── Source material ──
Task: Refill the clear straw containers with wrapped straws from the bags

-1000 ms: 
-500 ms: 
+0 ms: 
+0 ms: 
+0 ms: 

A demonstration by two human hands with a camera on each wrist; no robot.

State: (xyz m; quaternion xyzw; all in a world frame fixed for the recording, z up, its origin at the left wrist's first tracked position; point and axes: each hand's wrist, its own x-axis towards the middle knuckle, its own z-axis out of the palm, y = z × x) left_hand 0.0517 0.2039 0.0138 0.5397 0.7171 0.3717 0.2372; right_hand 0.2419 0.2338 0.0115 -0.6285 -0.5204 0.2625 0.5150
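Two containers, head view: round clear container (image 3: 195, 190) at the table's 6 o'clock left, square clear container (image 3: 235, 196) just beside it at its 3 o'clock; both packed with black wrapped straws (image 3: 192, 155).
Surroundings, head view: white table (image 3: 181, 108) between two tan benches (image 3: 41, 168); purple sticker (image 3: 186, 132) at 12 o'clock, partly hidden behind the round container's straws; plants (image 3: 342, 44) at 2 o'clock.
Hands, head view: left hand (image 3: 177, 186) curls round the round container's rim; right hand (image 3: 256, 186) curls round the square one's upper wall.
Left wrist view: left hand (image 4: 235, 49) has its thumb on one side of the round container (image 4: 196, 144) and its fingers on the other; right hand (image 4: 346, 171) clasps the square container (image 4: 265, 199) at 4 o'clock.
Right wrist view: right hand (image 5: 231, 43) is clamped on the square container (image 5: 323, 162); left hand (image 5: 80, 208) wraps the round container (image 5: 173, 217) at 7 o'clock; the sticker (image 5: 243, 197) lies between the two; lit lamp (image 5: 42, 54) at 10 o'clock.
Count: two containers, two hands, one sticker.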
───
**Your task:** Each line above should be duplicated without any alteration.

**Answer to the problem:**
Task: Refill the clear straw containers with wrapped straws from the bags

-1000 ms: 
-500 ms: 
+0 ms: 
+0 ms: 
+0 ms: 

A demonstration by two human hands with a camera on each wrist; no robot.

State: (xyz m; quaternion xyzw; all in a world frame fixed for the recording, z up, its origin at the left wrist's first tracked position; point and axes: each hand's wrist, its own x-axis towards the middle knuckle, its own z-axis out of the palm, y = z × x) left_hand 0.0517 0.2039 0.0138 0.5397 0.7171 0.3717 0.2372; right_hand 0.2419 0.2338 0.0115 -0.6285 -0.5204 0.2625 0.5150
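Two containers, head view: round clear container (image 3: 195, 190) at the table's 6 o'clock left, square clear container (image 3: 235, 196) just beside it at its 3 o'clock; both packed with black wrapped straws (image 3: 192, 155).
Surroundings, head view: white table (image 3: 181, 108) between two tan benches (image 3: 41, 168); purple sticker (image 3: 186, 132) at 12 o'clock, partly hidden behind the round container's straws; plants (image 3: 342, 44) at 2 o'clock.
Hands, head view: left hand (image 3: 177, 186) curls round the round container's rim; right hand (image 3: 256, 186) curls round the square one's upper wall.
Left wrist view: left hand (image 4: 235, 49) has its thumb on one side of the round container (image 4: 196, 144) and its fingers on the other; right hand (image 4: 346, 171) clasps the square container (image 4: 265, 199) at 4 o'clock.
Right wrist view: right hand (image 5: 231, 43) is clamped on the square container (image 5: 323, 162); left hand (image 5: 80, 208) wraps the round container (image 5: 173, 217) at 7 o'clock; the sticker (image 5: 243, 197) lies between the two; lit lamp (image 5: 42, 54) at 10 o'clock.
Count: two containers, two hands, one sticker.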

The required answer is now complete.